Report finds London police officers were 'getting away' with misconduct, criminal behavior

Report finds London police officers were 'getting away' with misconduct, criminal behavior

Met Police’s disciplinary process slow and ineffective, with hundreds of officers allowed to stay on when they should have been dismissed, report says

By Karim El-Bar

LONDON (AA) – A new report released Monday found that hundreds of police officers in London’s Metropolitan Police Service were “getting away both with misconduct but also criminal behavior” without being fired.

The report was carried out by Baroness Louise Casey following the kidnapping, rape and murder of Sarah Everard by Wayne Couzens, who was a serving police officer at the time of the crime. The case shocked the nation.

Her report investigated the Met from April 2013 until March 2022. Today’s report was an interim one, with the full findings due to be published next year.

In a letter to Sir Mark Rowley, the new head of the Met, Baroness Casey said “cases are taking too long to resolve, allegations are more likely to be dismissed than acted upon, the burden on those raising concerns is too heavy, and there is racial disparity across the system, with white officers dealt with less harshly than Black or Asian officers.”

She said the Met’s misconduct process was “not fit for purpose.”

This was because, among other reasons, there were a low number of dismissals for gross misconduct as the bar was set too high, with less than 1% of repeat offenders being sacked between 2013 and 2022, she outlined in her letter.
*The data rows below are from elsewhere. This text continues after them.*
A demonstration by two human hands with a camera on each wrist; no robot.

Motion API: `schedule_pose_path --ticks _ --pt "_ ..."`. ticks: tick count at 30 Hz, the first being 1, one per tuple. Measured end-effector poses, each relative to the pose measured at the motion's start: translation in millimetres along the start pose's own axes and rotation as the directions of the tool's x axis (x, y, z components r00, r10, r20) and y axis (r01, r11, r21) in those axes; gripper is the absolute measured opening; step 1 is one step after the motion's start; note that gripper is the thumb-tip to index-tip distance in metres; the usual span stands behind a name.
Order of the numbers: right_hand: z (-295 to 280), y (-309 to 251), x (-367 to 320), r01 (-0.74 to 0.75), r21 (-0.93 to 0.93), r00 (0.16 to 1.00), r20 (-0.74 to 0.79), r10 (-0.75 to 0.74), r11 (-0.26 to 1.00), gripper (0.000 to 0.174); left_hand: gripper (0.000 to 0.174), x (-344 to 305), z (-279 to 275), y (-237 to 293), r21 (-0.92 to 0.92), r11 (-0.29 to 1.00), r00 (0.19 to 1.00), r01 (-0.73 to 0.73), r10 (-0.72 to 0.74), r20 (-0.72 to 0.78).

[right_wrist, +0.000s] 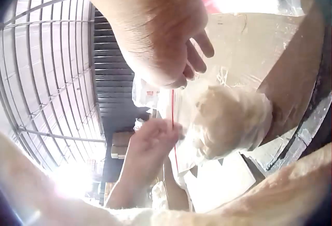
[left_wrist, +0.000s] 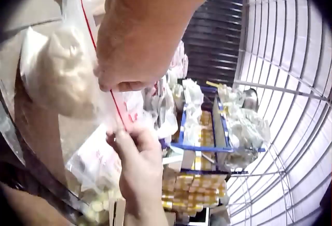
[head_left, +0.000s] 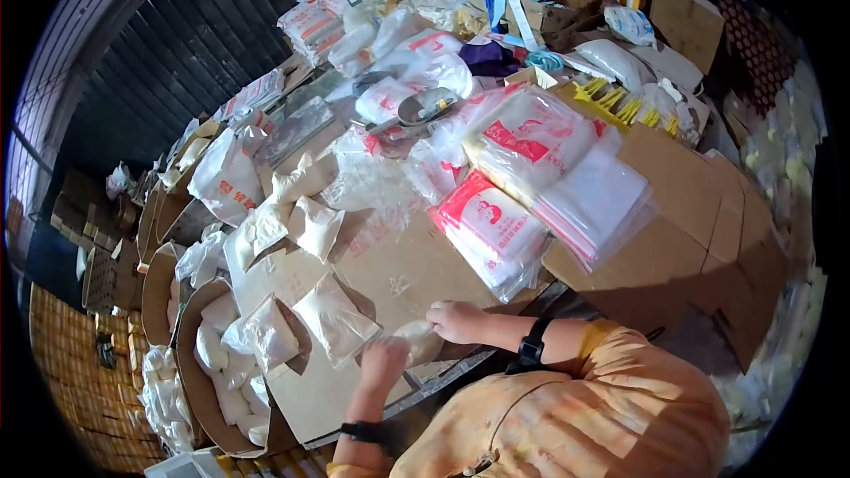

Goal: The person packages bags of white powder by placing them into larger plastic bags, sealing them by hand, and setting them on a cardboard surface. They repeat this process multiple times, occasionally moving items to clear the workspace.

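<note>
A clear zip bag (left_wrist: 62, 73) with a red strip along its mouth holds pale powder and lies on the cardboard at the front edge. My left hand (head_left: 385, 361) pinches the bag's red strip near one end, as the left wrist view shows. At the strip's other end my right hand (head_left: 456, 321) pinches it between thumb and finger. In the right wrist view, the bulging powder bag (right_wrist: 228, 119) sits beside the strip, with the left hand (right_wrist: 150, 143) close by. Right next to my left hand lies a filled bag (head_left: 335, 319).
Several filled bags stand left of the work, and more fill an open carton (head_left: 199, 372). Packs of red-and-white printed plastic bags (head_left: 491, 235) lie ahead of the right hand. A folded cardboard sheet (head_left: 682, 212) covers the right side. A scoop (head_left: 425, 108) lies farther back.
</note>
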State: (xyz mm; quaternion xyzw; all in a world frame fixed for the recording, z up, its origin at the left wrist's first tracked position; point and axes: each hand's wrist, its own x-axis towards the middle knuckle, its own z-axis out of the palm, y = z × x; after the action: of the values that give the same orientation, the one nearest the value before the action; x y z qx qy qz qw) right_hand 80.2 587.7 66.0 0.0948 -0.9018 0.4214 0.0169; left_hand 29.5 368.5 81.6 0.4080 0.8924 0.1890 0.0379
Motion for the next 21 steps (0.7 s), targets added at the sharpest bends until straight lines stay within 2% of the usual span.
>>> schedule_pose_path --ticks 2,5,8,11,14,17,21 --pt "0.3 -1.1 2.0 0.032 -0.009 0.999 -0.007 -0.032 0.999 0.006 0.010 21.3 9.8 16.1 0.010 1.000 0.997 -0.028 0.027 0.073" --pt "-1.2 5.0 3.2 0.039 0.002 0.999 0.013 -0.039 0.999 0.006 0.010 34.8 10.1 38.1 -0.132 0.990 0.998 0.059 -0.054 0.042" --pt "-2.1 7.1 4.6 0.011 0.016 0.998 0.063 -0.012 1.000 0.007 0.008 34.7 16.0 38.3 -0.235 0.964 0.992 0.123 -0.124 0.012" --pt "3.6 4.5 6.3 0.017 -0.020 0.997 0.072 -0.016 1.000 0.007 0.008 35.4 12.4 42.8 -0.287 0.952 0.993 0.110 -0.118 -0.012" --pt "-1.0 -0.4 9.8 0.028 -0.029 0.994 0.103 -0.025 0.999 0.007 0.006 30.7 15.8 32.0 -0.213 0.975 0.997 0.063 -0.069 -0.022" --pt "-0.8 -2.8 11.6 -0.010 -0.009 0.994 0.112 0.011 1.000 0.007 0.004 20.2 6.9 23.6 -0.052 0.998 1.000 0.020 -0.021 -0.019" --pt "3.1 6.8 13.4 -0.050 0.015 0.995 0.089 0.048 0.999 0.007 0.002 -10.8 -2.0 -4.5 0.023 1.000 0.999 0.006 -0.005 -0.043"
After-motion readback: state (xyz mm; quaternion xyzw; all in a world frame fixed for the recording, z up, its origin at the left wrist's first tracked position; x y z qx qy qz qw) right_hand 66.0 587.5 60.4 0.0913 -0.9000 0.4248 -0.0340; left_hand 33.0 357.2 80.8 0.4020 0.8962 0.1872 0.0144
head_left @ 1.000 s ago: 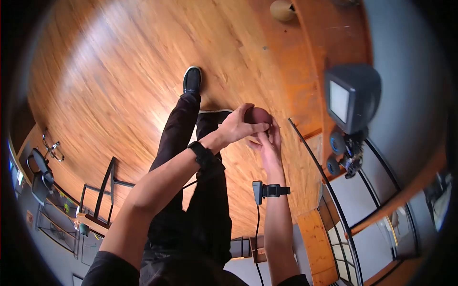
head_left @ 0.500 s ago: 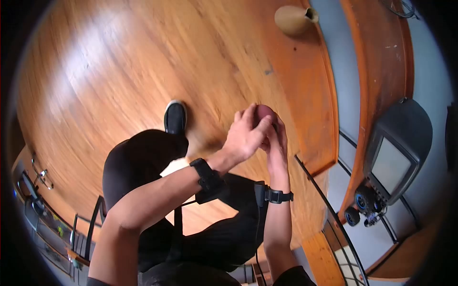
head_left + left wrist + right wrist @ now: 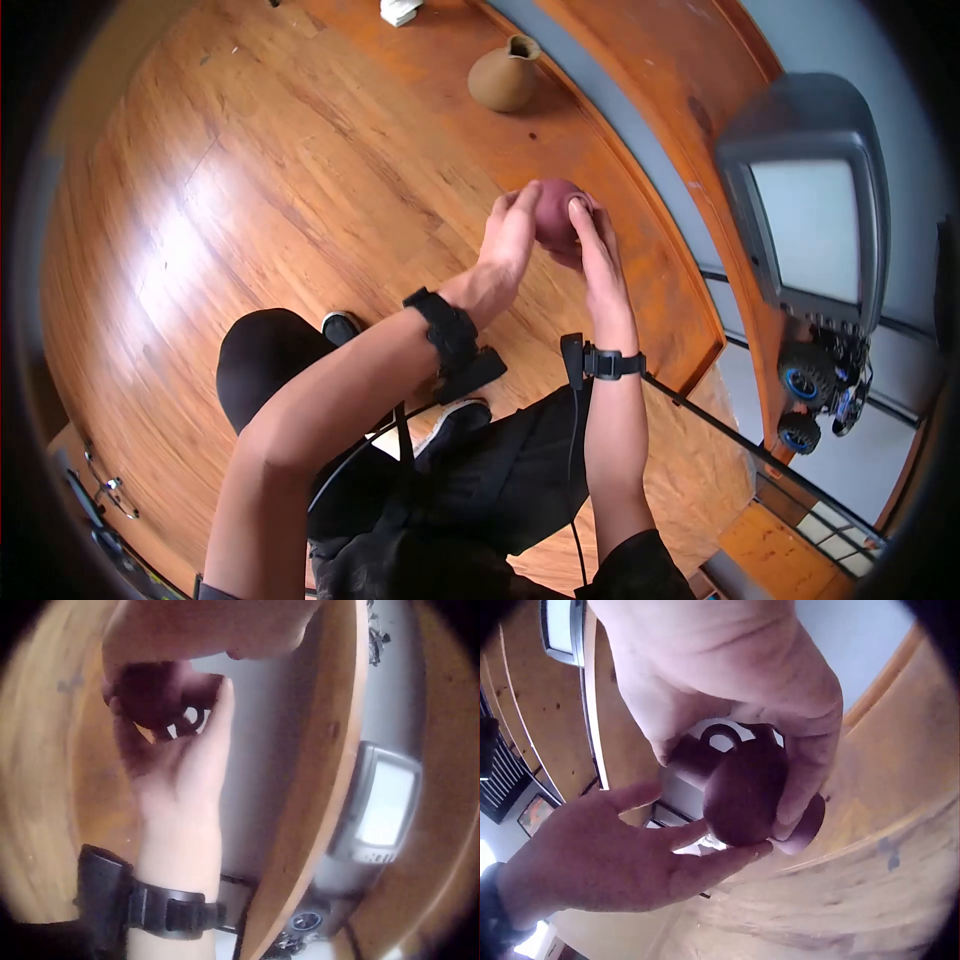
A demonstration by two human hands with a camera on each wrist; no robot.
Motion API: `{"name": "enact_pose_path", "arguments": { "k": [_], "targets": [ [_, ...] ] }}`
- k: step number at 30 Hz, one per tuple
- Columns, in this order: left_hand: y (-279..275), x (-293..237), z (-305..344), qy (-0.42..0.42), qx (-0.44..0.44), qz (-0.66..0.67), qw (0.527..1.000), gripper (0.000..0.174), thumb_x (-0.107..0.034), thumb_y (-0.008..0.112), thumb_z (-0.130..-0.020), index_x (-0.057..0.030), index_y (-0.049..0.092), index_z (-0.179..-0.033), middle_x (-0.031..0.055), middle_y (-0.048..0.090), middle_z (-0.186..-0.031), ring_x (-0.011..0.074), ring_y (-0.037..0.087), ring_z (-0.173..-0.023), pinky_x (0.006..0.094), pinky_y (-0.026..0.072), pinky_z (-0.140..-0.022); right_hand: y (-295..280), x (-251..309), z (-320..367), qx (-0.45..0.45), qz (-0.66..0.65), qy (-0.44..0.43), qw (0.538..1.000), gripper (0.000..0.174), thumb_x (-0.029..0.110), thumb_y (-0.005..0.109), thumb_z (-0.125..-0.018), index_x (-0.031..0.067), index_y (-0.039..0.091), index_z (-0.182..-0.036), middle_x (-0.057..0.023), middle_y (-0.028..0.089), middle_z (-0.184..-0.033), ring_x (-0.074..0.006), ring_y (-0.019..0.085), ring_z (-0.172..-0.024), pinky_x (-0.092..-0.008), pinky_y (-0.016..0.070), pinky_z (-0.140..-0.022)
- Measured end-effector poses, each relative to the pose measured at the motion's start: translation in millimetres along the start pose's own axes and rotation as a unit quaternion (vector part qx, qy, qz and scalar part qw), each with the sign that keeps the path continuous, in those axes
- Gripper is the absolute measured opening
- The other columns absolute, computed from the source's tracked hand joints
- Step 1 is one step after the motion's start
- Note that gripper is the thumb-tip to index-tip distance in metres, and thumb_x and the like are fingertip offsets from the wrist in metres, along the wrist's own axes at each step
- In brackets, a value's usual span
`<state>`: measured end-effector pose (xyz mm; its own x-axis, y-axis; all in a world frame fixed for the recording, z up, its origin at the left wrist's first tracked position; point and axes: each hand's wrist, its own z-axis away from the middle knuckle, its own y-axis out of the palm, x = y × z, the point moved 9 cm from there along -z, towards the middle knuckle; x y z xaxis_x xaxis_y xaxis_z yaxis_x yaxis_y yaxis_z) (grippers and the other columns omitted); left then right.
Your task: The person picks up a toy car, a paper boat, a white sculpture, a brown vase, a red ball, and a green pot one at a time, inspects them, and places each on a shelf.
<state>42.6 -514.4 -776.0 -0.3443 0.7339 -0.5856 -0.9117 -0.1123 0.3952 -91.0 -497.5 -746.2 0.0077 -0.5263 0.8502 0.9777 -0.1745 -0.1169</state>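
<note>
Both hands are around a round reddish-brown vessel (image 3: 556, 215), held in front of the body near the wooden bench. A small ring handle and a short tube-like part show on it in the right wrist view, with another rounded part at lower right. My right hand (image 3: 602, 262) grips it, thumb on the near side and fingers curled round it. On the opposite side is my left hand (image 3: 508, 236); in the right wrist view its fingers (image 3: 705, 874) stretch straight along the rounded body, touching it, while the thumb stands apart. The palms hide much of the vessel.
A tan vase (image 3: 505, 78) stands on the low orange-brown bench (image 3: 640, 300). To the right are a dark grey monitor (image 3: 815, 210) and a toy truck (image 3: 805, 385) with blue-rimmed wheels. A black rail (image 3: 720, 430) crosses beside the right arm. Wooden floor (image 3: 300, 200) lies to the left.
The head view has turned, so the vase and bench have come further into sight. The hands now overlap the bench; the left hand has slid from over the vessel to its left side.
</note>
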Motion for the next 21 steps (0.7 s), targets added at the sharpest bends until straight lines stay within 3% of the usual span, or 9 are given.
{"name": "enact_pose_path", "arguments": {
  "k": [1,4,8,17,21],
  "targets": [
    [7,5,-2,-0.026,0.031,0.005,0.999,0.068,-0.053,0.042,-0.096,-0.0047,0.037,-0.144,0.0111,0.043,-0.143,0.0270,0.045,-0.122,0.0366,0.0319,-0.109,-9,-5,-2,-0.002,-0.008,0.003,1.000,0.073,0.055,0.061,-0.088,0.0095,0.040,-0.140,-0.0111,0.050,-0.132,-0.0226,0.059,-0.108,-0.0356,0.0531,-0.081],
    [24,14,3,-0.095,0.099,0.042,0.990,0.070,-0.057,0.037,-0.097,-0.0049,0.036,-0.145,0.0110,0.042,-0.143,0.0297,0.045,-0.123,0.0364,0.0327,-0.109,-36,-13,0,-0.037,-0.041,0.013,0.998,0.077,0.059,0.062,-0.085,0.0091,0.039,-0.140,-0.0130,0.051,-0.129,-0.0250,0.061,-0.105,-0.0366,0.0531,-0.081],
    [46,21,-7,-0.126,0.176,0.055,0.975,0.075,-0.059,0.035,-0.097,-0.0030,0.034,-0.146,0.0120,0.041,-0.144,0.0319,0.044,-0.125,0.0373,0.0333,-0.110,-62,-29,-8,-0.041,-0.092,0.042,0.994,0.081,0.063,0.062,-0.083,0.0088,0.038,-0.137,-0.0160,0.051,-0.129,-0.0276,0.063,-0.102,-0.0384,0.0529,-0.082],
    [81,50,-31,-0.113,0.186,0.074,0.973,0.074,-0.055,0.036,-0.098,-0.0033,0.024,-0.151,0.0185,0.034,-0.149,0.0311,0.041,-0.131,0.0385,0.0315,-0.113,-104,-41,-22,-0.107,-0.150,0.021,0.983,0.082,0.061,0.064,-0.082,0.0117,0.034,-0.140,-0.0141,0.047,-0.131,-0.0288,0.058,-0.110,-0.0392,0.0495,-0.094],
    [88,50,-55,-0.110,0.180,0.139,0.968,0.073,-0.050,0.037,-0.099,-0.0035,0.018,-0.152,0.0188,0.032,-0.151,0.0313,0.038,-0.133,0.0396,0.0297,-0.114,-107,-47,-39,-0.118,-0.197,0.030,0.973,0.077,0.059,0.064,-0.084,0.0136,0.036,-0.139,-0.0125,0.048,-0.130,-0.0273,0.059,-0.106,-0.0356,0.0514,-0.088]
  ]
}}
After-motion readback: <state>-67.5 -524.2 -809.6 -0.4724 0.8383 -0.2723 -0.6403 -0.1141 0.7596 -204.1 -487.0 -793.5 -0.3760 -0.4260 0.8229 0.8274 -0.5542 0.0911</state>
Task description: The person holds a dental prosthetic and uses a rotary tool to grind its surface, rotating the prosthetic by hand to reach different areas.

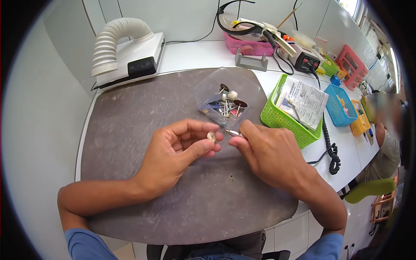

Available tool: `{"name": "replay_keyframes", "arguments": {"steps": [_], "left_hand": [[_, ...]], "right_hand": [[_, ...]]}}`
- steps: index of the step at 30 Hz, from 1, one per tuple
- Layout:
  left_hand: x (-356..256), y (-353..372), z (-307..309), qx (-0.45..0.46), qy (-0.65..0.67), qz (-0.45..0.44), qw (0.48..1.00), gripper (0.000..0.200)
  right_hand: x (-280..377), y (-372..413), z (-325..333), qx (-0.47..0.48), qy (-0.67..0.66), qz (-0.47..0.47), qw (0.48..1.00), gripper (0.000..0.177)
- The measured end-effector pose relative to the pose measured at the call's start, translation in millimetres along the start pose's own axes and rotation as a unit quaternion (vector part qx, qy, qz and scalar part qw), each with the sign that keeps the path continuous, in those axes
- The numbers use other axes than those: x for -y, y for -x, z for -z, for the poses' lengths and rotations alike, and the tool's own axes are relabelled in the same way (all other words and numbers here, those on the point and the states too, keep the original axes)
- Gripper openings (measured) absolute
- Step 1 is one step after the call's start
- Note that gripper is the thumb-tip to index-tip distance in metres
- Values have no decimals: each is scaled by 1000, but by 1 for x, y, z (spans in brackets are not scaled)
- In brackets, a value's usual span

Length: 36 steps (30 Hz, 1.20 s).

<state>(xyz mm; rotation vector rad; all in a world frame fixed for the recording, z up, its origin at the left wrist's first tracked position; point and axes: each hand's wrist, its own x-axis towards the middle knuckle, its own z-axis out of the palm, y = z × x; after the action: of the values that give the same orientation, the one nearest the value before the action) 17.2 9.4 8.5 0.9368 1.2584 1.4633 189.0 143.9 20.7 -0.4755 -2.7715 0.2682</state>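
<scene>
My left hand (175,151) pinches a small pale polishing bit (212,137) between thumb and forefinger, just above the grey work mat (130,125). Close beside it, my right hand (268,151) grips a thin metal tool (234,133) whose tip points toward the bit. Just beyond both hands lies a clear plastic bag (227,102) with several small rotary bits and burrs in it.
A white suction unit with a ribbed hose (125,52) stands at the back left. A green basket (288,115) with papers sits right of the bag, then blue and yellow baskets. A coiled black cord (331,149) hangs by the table edge. Another person (385,143) sits far right.
</scene>
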Motion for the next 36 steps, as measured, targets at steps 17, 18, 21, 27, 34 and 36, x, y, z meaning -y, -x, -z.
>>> {"name": "replay_keyframes", "arguments": {"steps": [17, 18, 21, 27, 34, 36], "left_hand": [[11, 10, 1, 25, 84, 58, 994, 27], [12, 10, 0, 27, 76, 48, 996, 26], [10, 10, -3, 35, 73, 42, 996, 24], [10, 12, -3, 47, 64, 53, 995, 26], [8, 12, 0, 44, 59, 74, 995, 28], [3, 12, -3, 37, 64, 86, 994, 28]], "right_hand": [[1, 11, -3, -41, 11, -32, 999, 33], [2, 12, -1, -34, 5, -24, 999, 38], [5, 15, 0, -18, -15, -15, 1000, 48], [5, 15, -7, -50, -12, 0, 999, 60], [6, 15, -6, -32, 30, 27, 999, 63], [6, 15, -5, -28, 36, 30, 999, 63]]}}
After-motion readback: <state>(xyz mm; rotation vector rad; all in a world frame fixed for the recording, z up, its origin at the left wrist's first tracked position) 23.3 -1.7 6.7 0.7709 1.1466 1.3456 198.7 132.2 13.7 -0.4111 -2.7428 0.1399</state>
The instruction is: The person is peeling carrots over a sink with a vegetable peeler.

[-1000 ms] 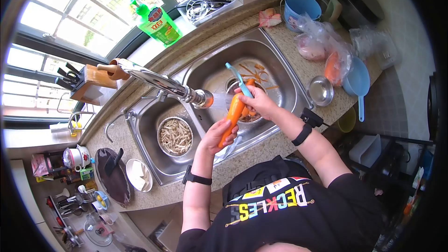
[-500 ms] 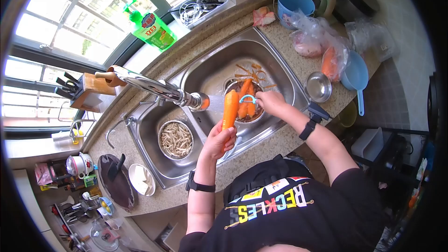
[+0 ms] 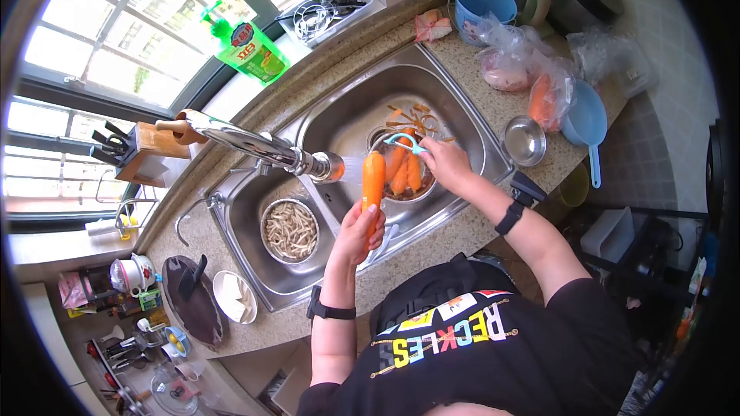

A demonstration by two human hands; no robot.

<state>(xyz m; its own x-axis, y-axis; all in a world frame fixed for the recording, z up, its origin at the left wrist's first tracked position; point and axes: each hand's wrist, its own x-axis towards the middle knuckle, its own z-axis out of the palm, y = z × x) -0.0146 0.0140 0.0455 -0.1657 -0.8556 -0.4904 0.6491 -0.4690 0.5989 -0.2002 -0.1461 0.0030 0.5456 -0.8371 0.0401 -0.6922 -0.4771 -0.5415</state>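
Note:
My left hand (image 3: 359, 233) is wrapped round the lower end of an orange carrot (image 3: 374, 179), held upright over the sink beside the running faucet (image 3: 308, 163). A light blue peeler (image 3: 405, 141) is pinched in my right hand (image 3: 445, 162), just right of the carrot's tip and apart from it. Below, several carrots (image 3: 407, 173) lie in a round metal bowl (image 3: 416, 199) in the large sink basin (image 3: 462, 92). Orange peelings (image 3: 416, 117) are scattered on the basin floor behind the bowl.
The smaller basin holds a bowl of pale, thin strips (image 3: 291, 229). At right on the counter are a small metal bowl (image 3: 524, 141), a blue strainer-shaped scoop (image 3: 586, 119) and plastic bags (image 3: 551, 96). A knife block (image 3: 154, 150) and green soap bottle (image 3: 250, 50) stand by the window.
The peeler has moved up and left, away from the carrot's side to beyond its tip. My left hand and the carrot have shifted slightly left and down.

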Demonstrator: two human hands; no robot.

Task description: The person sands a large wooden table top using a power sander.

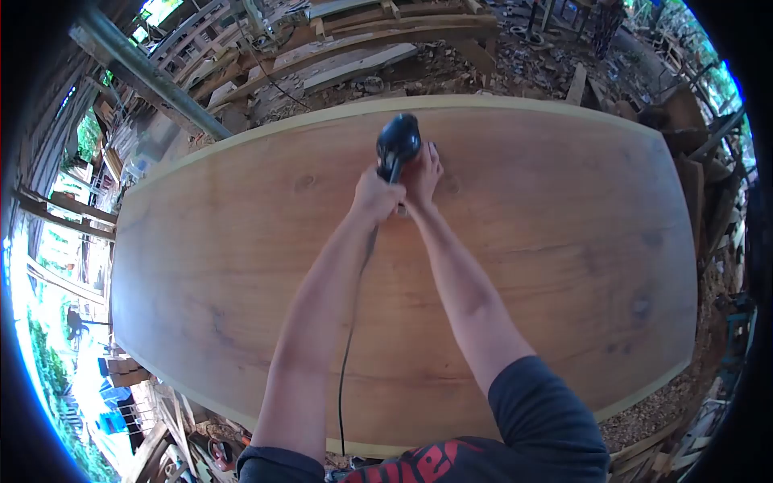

Cases also took an average of 400 days to be resolved, with 20% of cases taking more than two years to be completed.

One case mentioned in the report showed an officer who was allowed to continue in their post despite 11 cases of misconduct being raised against them, including allegations of abuse, assault and sexual harassment.

The report also said that data suggested there was racial discrimination at play, with Black officers 81% more likely and Asian officers 55% more likely to have cases brought against them than white officers in 2021-22.

Baroness Casey laid out six recommendations in her letter to Rowley.

They were: to reduce the time taken for cases to be resolved; to investigate and remove more repeat offenders; to bring more offences within the remit of gross misconduct and dismissal; to increase human resources supporting the misconduct process; to review a probation rule that means non-white officers are far more likely to be dismissed, and to better support the units responsible for resolving cases at a local level.

- Response

Rowley said he wanted to sack hundreds of police officers who have been allowed to stay in the force despite misconduct, following the release of the report.

Sir Mark, who took up his position last month, said the report was “appalling” and pledged to use “ruthless” tactics to sack police officers, including sting operations and treating high-ranking police officers as “guilty as the offender” if they ignore bad behavior by those under their command.

Baroness Casey said that it would be her “worst nightmare” if the report were to just “sit on the shelf.”

The head of the Met was determined not to let that happen, however.

“It makes you angry and it brings a tear to your eye to hear some of these stories and to speak to some colleagues who have suffered such racist or misogynist behavior in the organization and it’s been badly dealt with,” he said.

“We have been far, far too weak in our approach. There must be hundreds of officers we need to be getting rid of over the forthcoming years. You need to take this much more rounded, determined, head-on approach, that actually this person shouldn’t be here, let’s look at the picture of everything they’re up (to) and let’s work out what’s the best way to build the case that leads to them being thrown out.”

“This misogyny, this racism. It undermines our integrity just as badly. We should be using the same tactics: sting operations, surveillance, all that you would expect to find these officers and root them out,” he added.

Home Secretary Suella Braverman said “the public rightly expects the highest standards of behavior from police officers, and the vast majority meet this expectation.”

“But recently, too many high-profile incidents and reports, especially in London, have damaged trust – which is unfair on the public and lets down other serving officers.”